Lilly (Dakota Fanning) vivia com seu pai, atormentada pois ela havida sido a responsável pela morte da mãe e isso a fazia ficar triste pois além de poucas lembranças a culpa qual carregava era de extremo peso. No dia de seu aniversário, Rosaleen iria levar a garota até a cidade para comprarem sutiãs para ela pois já estava ficando “grandinha”, porém um contratempo aconteceu. Um dos vizinhos da menina ofendeu a sua empregada qual também desafiou o velho rabugento, mas acabou mal pois apanhou dele e ainda e foi parar no hospital com ferimentos razoavelmente sérios.

É de extrema importância destacar o clichê da trama, no dia de seu aniversário Lilly propôs ao seu pai que não precisava dar seu presente, porém ela queria apenas uma informação de sua mãe, mas não foi o que ela desejou.

Na fuga de casa ela passa no hospital e resgata Rosaleen e fogem sem paradeiro. Entretanto as pistas sobre o paradeiro de sua mãe são descobertas qual muda todo o rumo de sua viagem sem paradeiro.

-X-

Definitivamente há pontos que são considerados clichês, pois trata-se da atitude da garota, na ânsia e angustia de saber mais de sua mãe. É obvio que ou ela iria optar por se revoltar, ficar na BAD ou sair e descobrir ela mesma, mesmo que por acaso e foi isso que ela fez. Foi decepcionantemente previsível. Contudo pode-se também destacar o fechamento da história, (eu não li o livro) ficou um extremo buraco do que poderia ter ocorrido depois se alguns fatos realmente iriam acontecer ou não. O final feliz foi feliz, porém o que predominou foram os acontecimentos que ficaram no ar.

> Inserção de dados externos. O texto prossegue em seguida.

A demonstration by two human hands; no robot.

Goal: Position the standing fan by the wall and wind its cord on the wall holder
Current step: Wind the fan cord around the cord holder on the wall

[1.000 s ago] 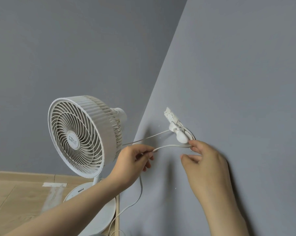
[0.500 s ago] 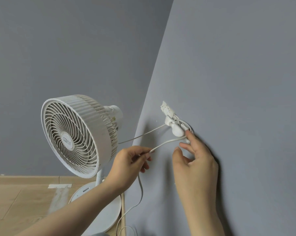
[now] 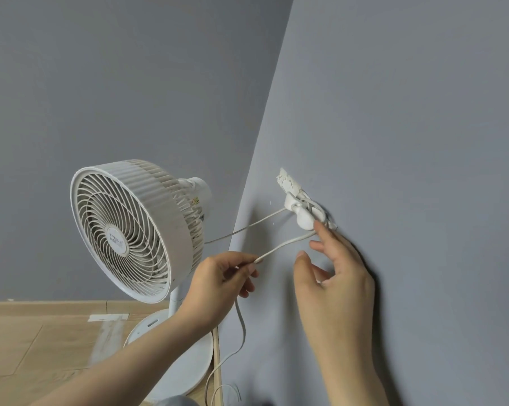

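Note:
A white standing fan [image 3: 130,230] stands in the corner on its round base [image 3: 189,364], close to the grey wall [image 3: 408,142] on the right. A white cord holder [image 3: 301,213] is fixed to that wall, with several turns of white cord [image 3: 282,246] around it. My left hand [image 3: 221,282] pinches the cord a short way left of the holder; the slack hangs down to the floor. My right hand [image 3: 335,273] is just below the holder, fingers spread, its index fingertip touching the cord at the holder.
A second strand of cord [image 3: 247,227] runs from the holder to the back of the fan head. The wooden floor [image 3: 36,347] lies at lower left, with a pale tape patch on it. A grey wall rises behind the fan.
My right hand has let go of its pinch on the cord and opened its fingers below the holder. My left hand keeps hold of the cord. The view has shifted slightly.

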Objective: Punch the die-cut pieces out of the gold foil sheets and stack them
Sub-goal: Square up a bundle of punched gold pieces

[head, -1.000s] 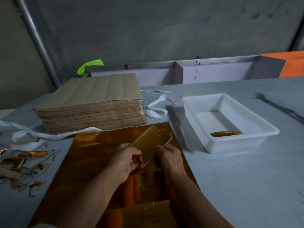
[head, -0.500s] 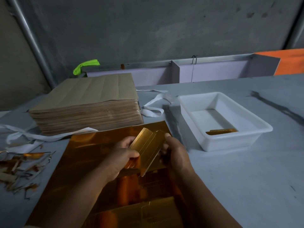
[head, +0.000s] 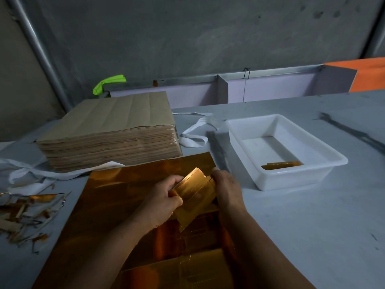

Embora os pontos negativos sejam importantes também temos de destacar os positivos.

O contexto histórico é perfeitamente sincronizado com a trama qual ganha uma característica maravilhosa e agregam com os acontecimentos.

A contextualização era a seguinte: A conquista de Martin Luther King, qual lutava pelos direitos civis dos negros diante a sociedade. (Martin foi um pastor protestante e um ativista político, nativo dos Estado Unidos. 1929-1968).

E não para por ai. Os personagens além de atuarem super bem, te fazem querer seguir e o filme até a reta final.

Este é um daqueles filmes que você guarda no coração apesar dos pesares.

MERECEDOR DE UMA XICLASSIFICAÇÃO MUITO BOA, NOTA 3.